TB bacilli reach the spine via hematogenous spread (reactivation of old foci) or direct extension from adjacent paravertebral lymph nodes. The infection begins at the anterior superior or inferior angle of the vertebral body, then slowly spreads to the adjacent vertebral body and ultimately the intervertebral disc.

Sites of Involvement

Age GroupCommon Site
ChildrenUpper thoracic spine
AdultsLower thoracic & upper lumbar vertebrae
Two or more adjacent vertebral bodies are typically involved.

Pathology (Robbins)

  • Infection destroys vertebral bodies and intervertebral discs
  • Leads to compression fractures and kyphosis
  • Granulomatous inflammation with caseous necrosis (mycobacterial osteomyelitis)
Pott disease - mycobacterial osteomyelitis of the spine showing vertebral destruction and kyphosis
Mycobacterial osteomyelitis of the spine (Pott disease) — infection has destroyed vertebral bodies and intervertebral discs (arrowhead), leading to compression fractures and kyphosis (Robbins Pathologic Basis of Disease)

Clinical Features

  • Back pain (most common presenting symptom)
  • Gibbus deformity — angular kyphosis from vertebral body collapse
  • Cold (paravertebral) abscess — hallmark finding
    • Upper spine → tracks to chest wall (soft tissue mass)
    • Lower spine → tracks along psoas muscle (psoas abscess) or to inguinal ligament
  • Pott's paraplegia — most catastrophic complication; caused by abscess or granulation tissue compressing the spinal cord; paraparesis from a large abscess is a medical emergency requiring urgent drainage

Imaging

X-ray

  • Endplate destruction, vertebral body collapse, disc space narrowing
  • Focal angular kyphosis; Cobb angle used to quantify deformity
Lateral X-ray of thoracolumbar spine showing Pott's disease with Cobb angle measurement and focal kyphosis
Lateral X-ray showing multi-level vertebral destruction with focal kyphosis and Cobb angle measurement in Pott's disease

CT

  • Defines extent of bone destruction; guides biopsy
  • Shows pedicle destruction (see below)
CT scan showing destruction of right pedicle of T10 in Pott's disease
CT scan: destruction of the right pedicle of T10 due to Pott's disease (Harrison's, 22nd ed.)
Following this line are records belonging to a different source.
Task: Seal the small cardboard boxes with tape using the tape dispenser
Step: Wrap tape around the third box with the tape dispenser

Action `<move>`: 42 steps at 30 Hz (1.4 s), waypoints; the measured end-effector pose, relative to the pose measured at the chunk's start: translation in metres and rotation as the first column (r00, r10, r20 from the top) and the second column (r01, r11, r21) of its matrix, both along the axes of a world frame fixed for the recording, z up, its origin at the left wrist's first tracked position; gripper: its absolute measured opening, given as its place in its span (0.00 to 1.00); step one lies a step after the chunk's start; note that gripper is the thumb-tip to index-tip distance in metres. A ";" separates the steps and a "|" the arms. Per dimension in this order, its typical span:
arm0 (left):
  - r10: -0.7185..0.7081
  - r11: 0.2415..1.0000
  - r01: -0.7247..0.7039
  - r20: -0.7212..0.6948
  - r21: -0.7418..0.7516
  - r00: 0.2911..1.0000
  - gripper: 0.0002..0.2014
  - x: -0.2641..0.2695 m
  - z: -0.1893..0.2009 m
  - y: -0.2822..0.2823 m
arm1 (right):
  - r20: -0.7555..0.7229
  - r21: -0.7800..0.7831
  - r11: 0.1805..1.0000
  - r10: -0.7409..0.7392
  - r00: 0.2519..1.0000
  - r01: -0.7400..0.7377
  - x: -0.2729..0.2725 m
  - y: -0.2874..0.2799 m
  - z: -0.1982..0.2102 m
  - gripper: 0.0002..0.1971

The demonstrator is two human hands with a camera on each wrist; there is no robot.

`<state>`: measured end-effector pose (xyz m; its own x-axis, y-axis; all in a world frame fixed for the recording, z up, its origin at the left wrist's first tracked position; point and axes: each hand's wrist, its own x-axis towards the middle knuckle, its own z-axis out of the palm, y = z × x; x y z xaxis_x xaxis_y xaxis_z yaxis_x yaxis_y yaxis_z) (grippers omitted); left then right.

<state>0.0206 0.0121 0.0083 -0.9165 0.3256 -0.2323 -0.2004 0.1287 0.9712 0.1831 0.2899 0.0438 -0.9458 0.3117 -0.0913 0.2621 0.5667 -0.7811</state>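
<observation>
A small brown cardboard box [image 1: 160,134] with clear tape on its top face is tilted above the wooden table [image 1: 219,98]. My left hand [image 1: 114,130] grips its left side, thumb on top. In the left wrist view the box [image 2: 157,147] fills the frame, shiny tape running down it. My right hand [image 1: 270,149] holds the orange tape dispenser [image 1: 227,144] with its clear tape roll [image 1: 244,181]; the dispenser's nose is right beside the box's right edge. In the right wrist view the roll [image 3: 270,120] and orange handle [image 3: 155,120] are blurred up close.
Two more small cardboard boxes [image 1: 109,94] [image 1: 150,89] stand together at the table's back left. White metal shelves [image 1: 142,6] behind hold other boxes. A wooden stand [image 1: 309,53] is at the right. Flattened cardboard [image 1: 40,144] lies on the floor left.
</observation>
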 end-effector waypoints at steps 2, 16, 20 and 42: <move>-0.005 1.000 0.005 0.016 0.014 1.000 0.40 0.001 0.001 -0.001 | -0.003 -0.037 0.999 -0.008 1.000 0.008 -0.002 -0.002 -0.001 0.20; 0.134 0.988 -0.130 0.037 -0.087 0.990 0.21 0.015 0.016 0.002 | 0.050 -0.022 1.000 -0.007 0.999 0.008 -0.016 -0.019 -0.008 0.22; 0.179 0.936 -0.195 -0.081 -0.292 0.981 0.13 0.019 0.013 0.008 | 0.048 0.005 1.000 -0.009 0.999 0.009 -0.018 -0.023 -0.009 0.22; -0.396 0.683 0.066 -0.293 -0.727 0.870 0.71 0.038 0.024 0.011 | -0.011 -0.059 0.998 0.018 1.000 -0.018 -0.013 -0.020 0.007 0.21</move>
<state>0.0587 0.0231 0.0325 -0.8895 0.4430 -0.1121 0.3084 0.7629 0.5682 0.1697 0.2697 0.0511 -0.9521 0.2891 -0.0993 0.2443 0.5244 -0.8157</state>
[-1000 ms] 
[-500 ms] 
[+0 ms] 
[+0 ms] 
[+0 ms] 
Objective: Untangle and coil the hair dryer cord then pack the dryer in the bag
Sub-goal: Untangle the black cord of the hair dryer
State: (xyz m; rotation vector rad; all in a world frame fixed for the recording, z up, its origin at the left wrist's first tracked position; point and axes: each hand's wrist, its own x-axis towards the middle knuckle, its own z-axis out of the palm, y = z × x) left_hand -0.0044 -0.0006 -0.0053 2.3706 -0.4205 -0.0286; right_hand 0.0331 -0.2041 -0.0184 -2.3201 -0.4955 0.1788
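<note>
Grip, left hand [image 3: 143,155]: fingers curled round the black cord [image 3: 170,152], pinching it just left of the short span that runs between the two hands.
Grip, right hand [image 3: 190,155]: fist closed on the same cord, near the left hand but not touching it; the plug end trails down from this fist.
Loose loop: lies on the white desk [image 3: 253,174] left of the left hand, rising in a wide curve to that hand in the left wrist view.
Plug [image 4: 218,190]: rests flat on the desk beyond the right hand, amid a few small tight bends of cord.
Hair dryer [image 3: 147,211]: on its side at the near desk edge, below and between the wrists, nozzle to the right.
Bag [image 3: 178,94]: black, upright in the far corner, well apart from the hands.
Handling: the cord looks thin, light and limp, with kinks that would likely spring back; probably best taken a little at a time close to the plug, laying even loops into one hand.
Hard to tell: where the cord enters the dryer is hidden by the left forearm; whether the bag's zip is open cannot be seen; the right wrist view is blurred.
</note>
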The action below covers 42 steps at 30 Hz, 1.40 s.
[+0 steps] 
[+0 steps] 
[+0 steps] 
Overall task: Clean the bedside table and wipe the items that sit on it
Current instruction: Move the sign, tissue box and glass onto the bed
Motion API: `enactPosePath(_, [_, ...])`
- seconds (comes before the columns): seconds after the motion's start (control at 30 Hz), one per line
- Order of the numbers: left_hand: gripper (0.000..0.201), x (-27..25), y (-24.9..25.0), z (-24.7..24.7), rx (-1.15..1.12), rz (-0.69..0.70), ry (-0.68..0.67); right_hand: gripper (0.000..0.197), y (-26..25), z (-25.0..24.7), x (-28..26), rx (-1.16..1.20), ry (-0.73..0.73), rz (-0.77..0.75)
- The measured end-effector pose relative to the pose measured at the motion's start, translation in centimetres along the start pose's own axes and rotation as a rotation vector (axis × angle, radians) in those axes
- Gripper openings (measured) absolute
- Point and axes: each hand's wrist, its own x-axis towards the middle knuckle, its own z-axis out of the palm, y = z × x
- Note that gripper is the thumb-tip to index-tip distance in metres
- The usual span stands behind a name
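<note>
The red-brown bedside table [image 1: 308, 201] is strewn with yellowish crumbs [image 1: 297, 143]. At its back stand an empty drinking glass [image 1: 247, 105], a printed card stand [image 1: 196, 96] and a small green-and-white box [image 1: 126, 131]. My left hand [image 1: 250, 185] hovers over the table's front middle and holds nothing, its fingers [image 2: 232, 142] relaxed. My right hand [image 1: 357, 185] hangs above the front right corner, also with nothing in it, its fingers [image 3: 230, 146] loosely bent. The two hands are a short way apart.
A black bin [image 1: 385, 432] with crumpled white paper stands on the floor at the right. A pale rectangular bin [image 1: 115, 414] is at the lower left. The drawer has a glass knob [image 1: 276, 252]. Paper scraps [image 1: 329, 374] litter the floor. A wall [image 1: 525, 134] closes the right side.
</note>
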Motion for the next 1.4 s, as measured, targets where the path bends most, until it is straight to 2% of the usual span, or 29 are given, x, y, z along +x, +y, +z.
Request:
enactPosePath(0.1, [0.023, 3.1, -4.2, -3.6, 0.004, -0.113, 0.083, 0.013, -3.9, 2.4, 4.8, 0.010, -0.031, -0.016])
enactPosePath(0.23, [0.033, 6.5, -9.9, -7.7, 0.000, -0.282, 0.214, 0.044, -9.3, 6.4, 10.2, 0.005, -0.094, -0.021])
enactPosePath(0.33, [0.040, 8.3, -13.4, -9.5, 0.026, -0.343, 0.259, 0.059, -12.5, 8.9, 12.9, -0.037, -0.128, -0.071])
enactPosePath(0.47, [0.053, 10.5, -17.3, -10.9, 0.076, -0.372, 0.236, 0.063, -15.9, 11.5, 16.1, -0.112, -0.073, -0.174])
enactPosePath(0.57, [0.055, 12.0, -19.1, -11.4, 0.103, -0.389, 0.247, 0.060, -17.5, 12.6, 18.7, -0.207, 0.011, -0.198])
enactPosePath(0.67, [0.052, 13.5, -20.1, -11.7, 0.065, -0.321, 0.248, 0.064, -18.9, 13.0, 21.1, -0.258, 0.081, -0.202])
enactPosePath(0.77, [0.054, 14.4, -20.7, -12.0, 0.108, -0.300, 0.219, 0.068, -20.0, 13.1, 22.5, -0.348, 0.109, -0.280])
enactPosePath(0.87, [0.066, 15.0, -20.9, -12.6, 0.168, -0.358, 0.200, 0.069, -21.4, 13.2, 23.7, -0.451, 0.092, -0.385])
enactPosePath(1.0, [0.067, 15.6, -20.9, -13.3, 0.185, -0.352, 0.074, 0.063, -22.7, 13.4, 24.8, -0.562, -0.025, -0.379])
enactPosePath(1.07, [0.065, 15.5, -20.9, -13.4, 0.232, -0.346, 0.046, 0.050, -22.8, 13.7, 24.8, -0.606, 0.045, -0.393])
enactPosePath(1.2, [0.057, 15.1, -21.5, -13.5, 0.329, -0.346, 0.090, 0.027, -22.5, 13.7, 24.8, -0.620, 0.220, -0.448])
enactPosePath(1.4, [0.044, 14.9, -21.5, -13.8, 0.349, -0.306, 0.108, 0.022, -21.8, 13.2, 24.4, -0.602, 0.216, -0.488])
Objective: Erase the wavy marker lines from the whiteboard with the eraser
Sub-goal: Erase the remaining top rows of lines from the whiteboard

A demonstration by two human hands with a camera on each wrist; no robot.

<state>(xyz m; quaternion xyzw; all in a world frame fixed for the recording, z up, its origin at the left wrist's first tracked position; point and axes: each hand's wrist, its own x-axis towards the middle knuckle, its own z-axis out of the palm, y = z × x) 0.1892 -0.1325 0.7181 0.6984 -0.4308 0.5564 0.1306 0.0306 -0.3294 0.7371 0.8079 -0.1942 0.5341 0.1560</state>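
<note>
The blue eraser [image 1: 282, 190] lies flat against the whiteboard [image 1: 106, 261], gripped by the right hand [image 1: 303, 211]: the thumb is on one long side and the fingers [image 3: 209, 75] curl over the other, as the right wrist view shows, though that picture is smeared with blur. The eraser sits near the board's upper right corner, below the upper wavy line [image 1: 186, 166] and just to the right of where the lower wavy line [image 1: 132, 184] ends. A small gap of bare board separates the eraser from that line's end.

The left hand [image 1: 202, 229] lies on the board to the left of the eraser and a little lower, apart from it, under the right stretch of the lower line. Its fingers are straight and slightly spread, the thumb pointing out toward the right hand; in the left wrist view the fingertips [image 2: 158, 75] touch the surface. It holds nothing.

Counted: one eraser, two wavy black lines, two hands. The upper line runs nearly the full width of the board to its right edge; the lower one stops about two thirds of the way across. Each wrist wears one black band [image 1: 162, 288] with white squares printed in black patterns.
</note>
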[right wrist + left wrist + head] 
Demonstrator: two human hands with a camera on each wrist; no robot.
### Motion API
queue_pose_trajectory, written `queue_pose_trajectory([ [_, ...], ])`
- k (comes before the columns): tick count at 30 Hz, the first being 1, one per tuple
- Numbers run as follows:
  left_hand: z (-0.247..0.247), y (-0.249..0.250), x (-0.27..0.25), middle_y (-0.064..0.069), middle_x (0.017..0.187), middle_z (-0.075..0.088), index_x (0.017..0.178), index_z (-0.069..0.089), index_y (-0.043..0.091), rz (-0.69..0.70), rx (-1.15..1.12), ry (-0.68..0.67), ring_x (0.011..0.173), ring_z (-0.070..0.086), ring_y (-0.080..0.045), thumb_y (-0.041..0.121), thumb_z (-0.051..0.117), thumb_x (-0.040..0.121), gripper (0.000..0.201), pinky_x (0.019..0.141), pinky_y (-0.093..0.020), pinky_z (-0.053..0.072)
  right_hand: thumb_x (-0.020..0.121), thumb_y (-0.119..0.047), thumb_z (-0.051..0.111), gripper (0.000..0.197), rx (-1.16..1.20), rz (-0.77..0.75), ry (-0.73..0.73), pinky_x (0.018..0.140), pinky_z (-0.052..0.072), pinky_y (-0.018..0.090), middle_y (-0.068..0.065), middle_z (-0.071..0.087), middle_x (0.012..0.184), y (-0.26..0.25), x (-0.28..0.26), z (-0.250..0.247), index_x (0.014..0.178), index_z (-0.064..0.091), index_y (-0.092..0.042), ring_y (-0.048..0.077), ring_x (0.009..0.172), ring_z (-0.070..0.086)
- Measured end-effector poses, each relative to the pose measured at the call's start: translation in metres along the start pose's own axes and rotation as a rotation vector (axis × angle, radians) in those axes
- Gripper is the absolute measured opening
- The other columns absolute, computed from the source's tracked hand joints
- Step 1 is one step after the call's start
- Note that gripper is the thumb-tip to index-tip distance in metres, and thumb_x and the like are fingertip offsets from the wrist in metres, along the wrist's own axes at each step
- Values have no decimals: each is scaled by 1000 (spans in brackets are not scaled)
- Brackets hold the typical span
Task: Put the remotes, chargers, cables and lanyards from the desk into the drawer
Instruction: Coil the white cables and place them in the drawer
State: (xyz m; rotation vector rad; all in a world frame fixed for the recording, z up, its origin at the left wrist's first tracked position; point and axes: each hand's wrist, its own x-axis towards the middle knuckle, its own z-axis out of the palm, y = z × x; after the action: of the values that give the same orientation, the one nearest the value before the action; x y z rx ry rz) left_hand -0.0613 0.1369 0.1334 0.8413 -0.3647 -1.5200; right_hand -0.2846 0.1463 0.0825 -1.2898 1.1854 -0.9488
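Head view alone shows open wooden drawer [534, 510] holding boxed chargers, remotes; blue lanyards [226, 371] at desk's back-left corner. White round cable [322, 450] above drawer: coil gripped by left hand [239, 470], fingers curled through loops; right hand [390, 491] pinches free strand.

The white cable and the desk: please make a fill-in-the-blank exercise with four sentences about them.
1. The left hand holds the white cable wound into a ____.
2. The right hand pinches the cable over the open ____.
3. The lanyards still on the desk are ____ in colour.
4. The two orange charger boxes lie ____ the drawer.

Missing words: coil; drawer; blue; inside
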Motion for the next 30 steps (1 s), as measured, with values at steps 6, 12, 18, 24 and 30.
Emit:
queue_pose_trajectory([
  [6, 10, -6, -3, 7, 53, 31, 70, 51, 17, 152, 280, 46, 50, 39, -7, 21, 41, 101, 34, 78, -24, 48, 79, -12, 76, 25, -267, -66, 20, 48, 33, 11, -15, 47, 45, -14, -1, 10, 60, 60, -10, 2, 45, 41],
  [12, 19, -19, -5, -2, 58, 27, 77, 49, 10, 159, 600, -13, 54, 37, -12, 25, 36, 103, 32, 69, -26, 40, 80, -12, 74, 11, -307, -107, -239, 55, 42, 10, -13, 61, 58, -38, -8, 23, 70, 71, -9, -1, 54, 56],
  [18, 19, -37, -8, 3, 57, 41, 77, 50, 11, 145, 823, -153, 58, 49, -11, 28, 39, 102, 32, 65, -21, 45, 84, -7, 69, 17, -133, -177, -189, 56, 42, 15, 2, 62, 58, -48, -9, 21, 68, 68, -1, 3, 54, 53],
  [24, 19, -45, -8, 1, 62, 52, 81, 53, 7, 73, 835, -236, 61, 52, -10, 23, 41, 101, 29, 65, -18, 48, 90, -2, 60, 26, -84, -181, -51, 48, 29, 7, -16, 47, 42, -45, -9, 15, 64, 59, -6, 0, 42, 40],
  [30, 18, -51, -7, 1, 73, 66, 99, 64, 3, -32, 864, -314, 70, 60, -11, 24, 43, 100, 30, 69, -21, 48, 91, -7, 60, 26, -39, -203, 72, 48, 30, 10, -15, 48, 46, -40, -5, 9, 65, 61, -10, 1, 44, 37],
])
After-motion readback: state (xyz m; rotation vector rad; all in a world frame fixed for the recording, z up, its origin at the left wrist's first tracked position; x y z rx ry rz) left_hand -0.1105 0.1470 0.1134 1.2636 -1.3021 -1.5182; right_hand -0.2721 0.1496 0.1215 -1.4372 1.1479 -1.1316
MRI (investigation of choice)

  • ~90% accuracy for spinal infection
  • Low T1 / high T2 signal in affected vertebral bodies and disc
  • Characteristic features of TB vs. pyogenic spondylitis on MRI:
FeatureTuberculousPyogenic
Paraspinal abscessWell-defined, thin enhancing rimIrregular
Subligamentous spread≥3 vertebral levelsLess common
Vertebral enhancementHeterogeneous, localizedHomogeneous, diffuse
Disc abscessVertebral intraosseous abscess with rim enhancementDisc abscess with rim enhancement more common
Vacuum phenomenonAbsentPresent (suggests neuropathic or degenerative)
Sagittal T2 MRI showing Pott's spine with angulated thoracic deformity
Sagittal T2 MRI: multifocal Pott's disease with non-contiguous skip lesions — note the characteristic angulated kyphotic deformity
Axial MRI showing bilateral psoas abscesses in Pott's disease
Axial MRI: bilateral psoas ("cold") abscesses — classic complication of lower spinal TB

Diagnosis

  • CT/fluoroscopy-guided biopsy — percutaneous aspiration of abscess or bone biopsy; cultures usually positive, histology shows typical granulomas
  • Synovial fluid (when joints involved): thick, high protein, variable cell count; culture positive in high percentage
  • Differential diagnosis: pyogenic osteomyelitis (early disc involvement, rapid sclerosis), tumors

Treatment

  1. Antituberculous chemotherapy — mainstay; skeletal TB responds well
  2. Urgent surgical drainage — for Pott's paraplegia due to large abscess (medical emergency)
  3. Surgery — indicated in severe cases (instability, cord compression, failed medical therapy)

Sources: Harrison's Principles of Internal Medicine 22E, p. 1432 | Robbins Pathologic Basis of Disease, p. 1094 | Grainger & Allison's Diagnostic Radiology, pp. 1208–1209 | Adams and Victor's Principles of Neurology, 12th ed.